| Work required |
The copy must match the data word for word and contain no pictures.

| Information provided |
==========
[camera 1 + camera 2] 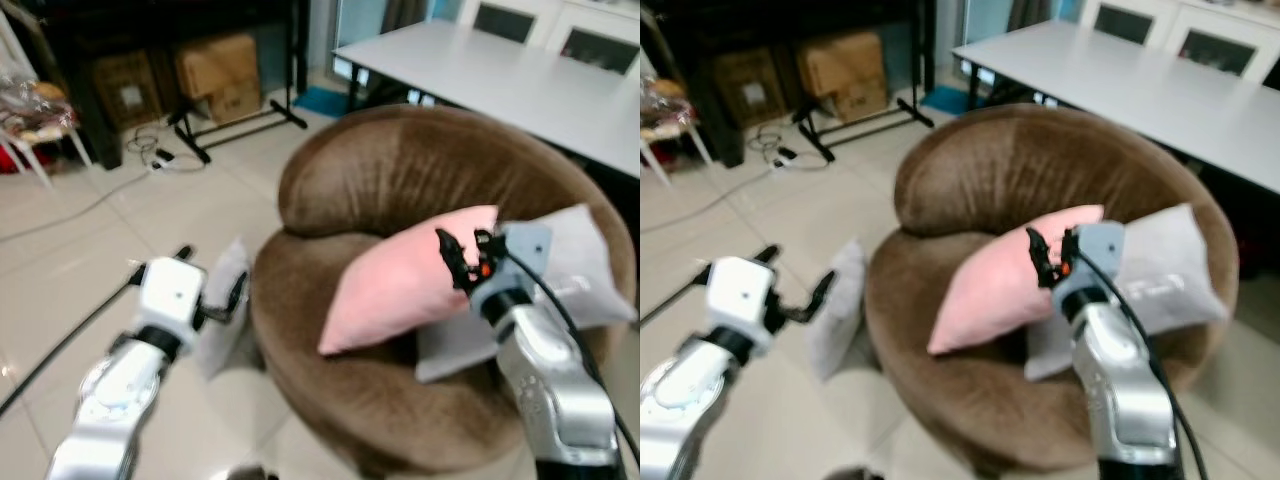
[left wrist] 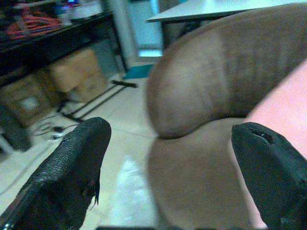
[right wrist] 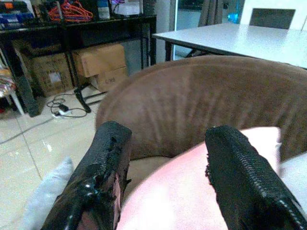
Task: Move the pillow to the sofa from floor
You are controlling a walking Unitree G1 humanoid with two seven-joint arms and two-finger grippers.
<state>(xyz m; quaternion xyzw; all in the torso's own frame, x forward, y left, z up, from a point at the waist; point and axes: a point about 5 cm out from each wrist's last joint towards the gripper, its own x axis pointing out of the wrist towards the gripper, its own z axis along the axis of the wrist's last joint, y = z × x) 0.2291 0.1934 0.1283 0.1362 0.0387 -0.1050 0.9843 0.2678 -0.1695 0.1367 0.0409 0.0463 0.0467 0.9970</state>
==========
| Result of this task |
[camera 1 + camera 2] 
[left wrist] 
[right wrist] 
Task: Move the pillow to the sofa from floor
You are controlling a walking Unitree G1 humanoid with two seven-joint arms and two-finger grippers.
<state>(xyz m; quaternion xyzw; all in the torso's own frame, x forward, y left, z up, from a point at the waist; point and axes: a point about 5 cm out from each wrist's last joint towards the gripper, its own x axis pointing out of the wrist towards the gripper, its own z axis along the axis of the wrist's last joint, y = z × x) 0.2291 0.1934 0.1283 0.1362 0.0387 -0.1050 0.9843 0.2678 -0.1695 0.1367 0.0409 0.0463 0.0467 0.9970</state>

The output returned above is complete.